Studio album by Jaguares
- Released: 2 September 2008
- Genre: Alternative rock Indie rock General rock
- Label: EMI Latin

Jaguares chronology
| Cronicas de un Laberinto (2005) | 45 (2008) |  |

= 45 (Jaguares album) =

45 is an album recorded by Mexican alternative rock band Jaguares.

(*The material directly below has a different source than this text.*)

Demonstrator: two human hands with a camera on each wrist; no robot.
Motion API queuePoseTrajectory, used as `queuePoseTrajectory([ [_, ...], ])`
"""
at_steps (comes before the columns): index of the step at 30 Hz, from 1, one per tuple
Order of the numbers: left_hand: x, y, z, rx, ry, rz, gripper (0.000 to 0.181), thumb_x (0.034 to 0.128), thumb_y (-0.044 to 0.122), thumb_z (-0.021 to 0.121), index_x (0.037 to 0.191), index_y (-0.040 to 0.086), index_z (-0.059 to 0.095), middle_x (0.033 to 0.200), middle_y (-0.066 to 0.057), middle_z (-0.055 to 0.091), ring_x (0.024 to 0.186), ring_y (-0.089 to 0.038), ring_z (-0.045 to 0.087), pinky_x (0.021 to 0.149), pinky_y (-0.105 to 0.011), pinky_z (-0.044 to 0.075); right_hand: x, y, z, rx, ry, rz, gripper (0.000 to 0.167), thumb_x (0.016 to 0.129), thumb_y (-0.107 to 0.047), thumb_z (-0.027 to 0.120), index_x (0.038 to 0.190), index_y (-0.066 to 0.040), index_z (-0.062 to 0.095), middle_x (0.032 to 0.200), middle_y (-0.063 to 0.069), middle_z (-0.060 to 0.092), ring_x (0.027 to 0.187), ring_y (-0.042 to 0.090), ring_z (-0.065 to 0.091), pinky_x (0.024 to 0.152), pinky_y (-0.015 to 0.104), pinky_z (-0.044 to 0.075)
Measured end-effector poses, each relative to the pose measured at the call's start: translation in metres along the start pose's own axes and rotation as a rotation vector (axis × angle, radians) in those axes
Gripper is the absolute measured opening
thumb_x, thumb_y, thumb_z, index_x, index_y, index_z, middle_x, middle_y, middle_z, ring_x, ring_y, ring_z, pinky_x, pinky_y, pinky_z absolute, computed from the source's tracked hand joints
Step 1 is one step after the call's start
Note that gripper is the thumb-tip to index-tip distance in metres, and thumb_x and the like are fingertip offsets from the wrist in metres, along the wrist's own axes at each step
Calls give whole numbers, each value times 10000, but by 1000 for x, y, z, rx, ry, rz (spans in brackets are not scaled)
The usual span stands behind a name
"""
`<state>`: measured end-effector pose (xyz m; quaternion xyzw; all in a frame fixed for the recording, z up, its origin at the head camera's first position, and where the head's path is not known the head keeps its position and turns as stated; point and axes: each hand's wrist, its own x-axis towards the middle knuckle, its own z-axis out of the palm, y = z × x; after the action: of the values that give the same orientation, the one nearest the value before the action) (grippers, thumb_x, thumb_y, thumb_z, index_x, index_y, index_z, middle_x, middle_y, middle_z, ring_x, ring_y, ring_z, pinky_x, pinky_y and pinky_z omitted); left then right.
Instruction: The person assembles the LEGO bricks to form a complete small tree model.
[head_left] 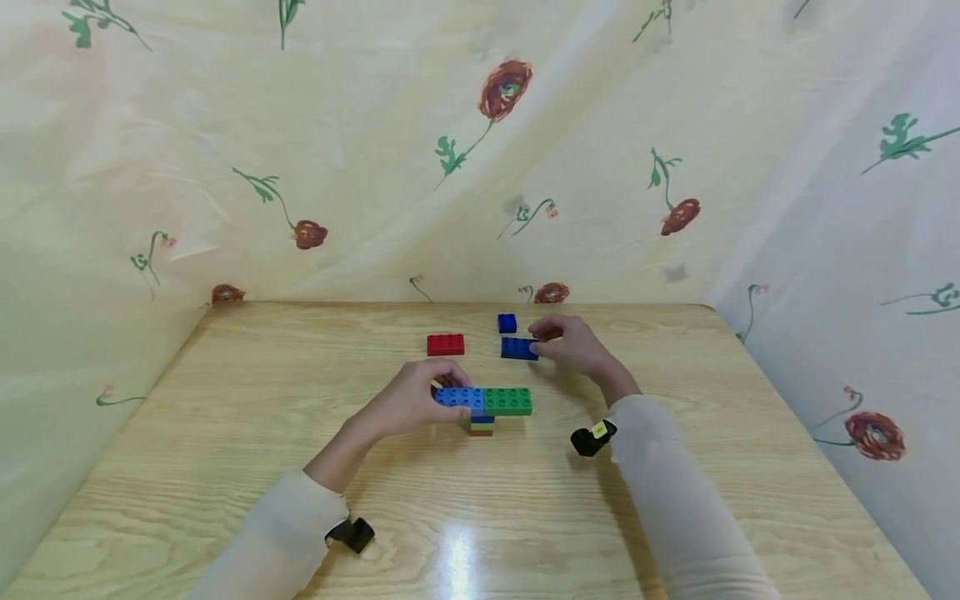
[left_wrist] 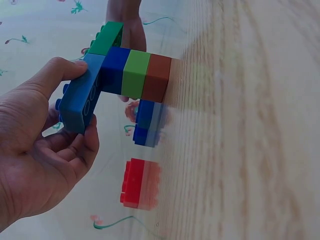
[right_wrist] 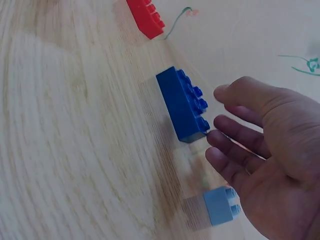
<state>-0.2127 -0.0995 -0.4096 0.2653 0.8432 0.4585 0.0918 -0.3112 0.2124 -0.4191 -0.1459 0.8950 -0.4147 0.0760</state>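
The left hand (head_left: 420, 398) grips a light blue brick (head_left: 459, 398) between thumb and fingers. Beside that brick is a green brick (head_left: 507, 401), and both lie across a small column. In the left wrist view the column shows a dark blue (left_wrist: 114, 70), a light green (left_wrist: 135, 74) and a brown block (left_wrist: 157, 78), the brown one at the table. At a long dark blue brick (head_left: 517, 348) is the right hand (head_left: 573, 346); in the right wrist view its loosely bent fingers lie beside the brick's studs (right_wrist: 200, 104), gripping nothing.
A red brick (head_left: 446, 344) lies left of the long blue brick. A small blue brick (head_left: 507, 323) lies behind it, near the table's back edge. Flower-patterned cloth (head_left: 375, 167) hangs behind the wooden table (head_left: 525, 517) and at its sides.
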Motion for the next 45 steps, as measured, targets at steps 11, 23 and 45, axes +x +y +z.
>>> queuePoseTrajectory([
  [11,1,0,2,-5,-2,-3,290,870,232,840,1118,167,704,1087,-37,680,967,-185,605,787,-259,561,1,3,8,-35,16,32,390,972,-170,689,1329,-20,640,1275,171,657,1153,306,612,920,372,527],
  [23,1,-2,1,4,5,-4,288,871,222,838,1121,170,703,1083,-28,680,964,-183,607,791,-258,563,1,5,13,-82,22,39,353,966,-139,698,1304,-47,658,1262,167,660,1141,307,619,953,418,543],
  [45,-1,0,1,8,13,-12,289,869,226,840,1117,168,703,1088,-27,678,979,-187,602,808,-273,557,-7,5,21,-76,44,20,367,965,-171,706,1303,-37,659,1207,161,684,1068,274,634,926,397,543],
])
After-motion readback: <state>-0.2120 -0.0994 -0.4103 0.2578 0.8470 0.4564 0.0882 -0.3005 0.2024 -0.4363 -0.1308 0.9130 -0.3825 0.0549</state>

The album was created by Saúl Hernández and Alfonso André in collaboration with Howard Willing. Recorded in Los Angeles and Mexico in June and produced in Nashville by Dave Thoenes. "Entre Tus Jardines", is the first single released.

==Trivia==
The album's title, "45", refers to the approximately 45 million of people in Mexico who live in poverty. It is almost half of the country's population.

==Track listing==

| No. | Title | Length |
|---|---|---|
| 1. | "Alquimista" | 3:09 |
| 2. | "Lobo" | 3:29 |
| 3. | "Entre Tus Jardines" | 3:09 |
| 4. | "Viajando En El Tiempo" | 5:29 |
| 5. | "Píntame" | 3:59 |
| 6. | "Un Mal Sueño" | 3:03 |
| 7. | "Visible" | 4:35 |
| 8. | "A Través De La Pared" | 4:17 |
| 9. | "Si Fuera Necesario" | 5:47 |
| 10. | "Y Volví Para Creer" | 8:15 |

Bonus tracks
| No. | Title | Length |
|---|---|---|
| 11. | "Kaliman" | 4:05 |
| 12. | "Si Fuera Necesario" (Demo) | 4:19 |

==Jaguares members credited in 45==
- Saúl Hernández (lead voice and rhythm guitar)
- Alfonso André (drums, programming and sequences)
- Cesar "El Vampiro" López (lead guitar)
- Marco Rentería (bass guitar)
- Diego Herrera ( keyboards )

==Sales and certifications==

| Region | Certification | Certified units/sales |
| Mexico (AMPROFON) | Gold | 40,000^{^} |
^{^} Shipments figures based on certification alone.